Columbus had his share of the greed for gold and the lust for power that would dominate Spanish conquistadors for generations to come. He saw himself not only as the Admiral of the Ocean Sea, a title granted him by the Spanish crown, but as viceroy, governor and lord of territories that would make him and his heirs rich forever. Not only would his discoveries give him wealth and prestige, but they would also enhance the glory of the sovereigns of Spain. (
West and By North
, p. 26)
With Columbus’ discovery both Spain and Portugal intended to continue these explorations and fill their treasuries with gold. They both wanted to determine their rights to the unknown regions waiting for their plunder.

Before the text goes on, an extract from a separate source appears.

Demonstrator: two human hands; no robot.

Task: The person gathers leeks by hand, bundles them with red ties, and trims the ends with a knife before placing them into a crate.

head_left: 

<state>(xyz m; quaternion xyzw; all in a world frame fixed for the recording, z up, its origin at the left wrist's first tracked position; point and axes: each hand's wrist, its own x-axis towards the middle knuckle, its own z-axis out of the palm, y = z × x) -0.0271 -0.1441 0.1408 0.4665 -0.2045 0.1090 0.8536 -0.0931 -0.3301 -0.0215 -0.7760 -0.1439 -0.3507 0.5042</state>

Fortunately for Spain, the reigning pope was a Spanish Borgia, Alexander VI, who in a series of bulls confirmed Spain in her new possessions and in the second bull
Inter caetera
, dated May 4, 1493 accepted Ferdinand and Isabella’s suggestion of a line of demarcation 100 leagues west of the Azores. All lands west of that line would belong to Spain regardless of the nationality of the discoverer. (
West and By North
, p. 27)
Portugal wasn’t satisfied with the dividing line, even though it had all territories to the east. After much negotiation, Portugal signed the Treaty of Tordesillas on June 7, 1494 which moved the line 370 leagues west of the Cape Verde Islands. This move gave Brazil to Portugal.